AIM OF THE TASK.
What you return must be an exact copy of the lines in the listing below between the line holding "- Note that" and the line holding "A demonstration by", inclusive, and nothing more.

DATA SEGMENT.
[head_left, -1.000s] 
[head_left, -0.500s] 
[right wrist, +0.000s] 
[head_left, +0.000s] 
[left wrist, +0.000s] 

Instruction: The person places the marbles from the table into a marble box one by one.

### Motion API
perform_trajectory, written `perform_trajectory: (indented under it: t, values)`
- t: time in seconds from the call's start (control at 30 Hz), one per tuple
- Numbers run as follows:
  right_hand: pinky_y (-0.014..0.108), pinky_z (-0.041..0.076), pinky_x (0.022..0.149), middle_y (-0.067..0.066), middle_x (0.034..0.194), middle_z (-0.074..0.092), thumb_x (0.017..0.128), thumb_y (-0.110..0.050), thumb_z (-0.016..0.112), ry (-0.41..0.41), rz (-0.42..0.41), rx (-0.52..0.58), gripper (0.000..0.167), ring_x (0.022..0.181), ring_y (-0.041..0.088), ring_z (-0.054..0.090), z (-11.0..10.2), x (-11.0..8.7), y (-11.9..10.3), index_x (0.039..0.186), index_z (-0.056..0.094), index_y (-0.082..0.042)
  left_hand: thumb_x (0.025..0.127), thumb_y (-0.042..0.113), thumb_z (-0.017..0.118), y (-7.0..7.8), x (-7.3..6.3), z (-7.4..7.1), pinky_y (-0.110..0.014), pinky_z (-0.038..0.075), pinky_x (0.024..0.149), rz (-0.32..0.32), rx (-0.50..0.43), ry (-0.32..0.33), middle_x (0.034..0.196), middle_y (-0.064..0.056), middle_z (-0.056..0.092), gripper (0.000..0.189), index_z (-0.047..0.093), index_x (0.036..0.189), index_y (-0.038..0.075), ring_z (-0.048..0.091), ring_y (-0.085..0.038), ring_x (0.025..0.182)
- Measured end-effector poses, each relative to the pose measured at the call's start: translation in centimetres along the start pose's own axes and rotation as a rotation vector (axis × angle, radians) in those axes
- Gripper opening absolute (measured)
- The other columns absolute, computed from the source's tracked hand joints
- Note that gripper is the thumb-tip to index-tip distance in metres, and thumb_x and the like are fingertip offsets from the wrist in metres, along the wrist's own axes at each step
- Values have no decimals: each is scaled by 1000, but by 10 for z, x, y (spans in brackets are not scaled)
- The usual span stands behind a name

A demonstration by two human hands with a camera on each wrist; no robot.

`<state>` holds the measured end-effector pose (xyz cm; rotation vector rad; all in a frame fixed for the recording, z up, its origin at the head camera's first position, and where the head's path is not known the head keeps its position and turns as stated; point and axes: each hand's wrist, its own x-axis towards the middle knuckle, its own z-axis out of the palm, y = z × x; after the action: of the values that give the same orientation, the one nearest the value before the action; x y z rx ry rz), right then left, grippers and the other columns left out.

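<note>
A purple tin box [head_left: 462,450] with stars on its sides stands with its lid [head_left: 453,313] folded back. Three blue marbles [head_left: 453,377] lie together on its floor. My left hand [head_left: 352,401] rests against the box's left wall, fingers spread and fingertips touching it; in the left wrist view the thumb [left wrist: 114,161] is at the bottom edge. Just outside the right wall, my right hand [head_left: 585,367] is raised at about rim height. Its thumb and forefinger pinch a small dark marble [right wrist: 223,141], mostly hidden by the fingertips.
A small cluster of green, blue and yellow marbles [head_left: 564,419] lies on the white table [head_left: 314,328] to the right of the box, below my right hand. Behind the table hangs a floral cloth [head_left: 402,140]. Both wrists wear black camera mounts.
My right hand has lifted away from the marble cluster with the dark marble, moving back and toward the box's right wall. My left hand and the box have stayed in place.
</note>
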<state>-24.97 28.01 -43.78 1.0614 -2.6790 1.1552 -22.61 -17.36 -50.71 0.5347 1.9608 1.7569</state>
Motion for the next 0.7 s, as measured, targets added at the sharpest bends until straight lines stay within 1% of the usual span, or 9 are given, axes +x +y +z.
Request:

ANSWER SPACE.
- Note that gripper is the thumb-tip to index-tip distance in metres, and thumb_x and the like are fingertip offsets from the wrist in metres, along the wrist's own axes at each step
- Values have no decimals: each is scaled by 1000, but by 10 for z, x, y (spans in brackets are not scaled)
- The usual span stands behind a name

A demonstration by two human hands with a camera on each wrist; no robot.

No more work remains for this exercise.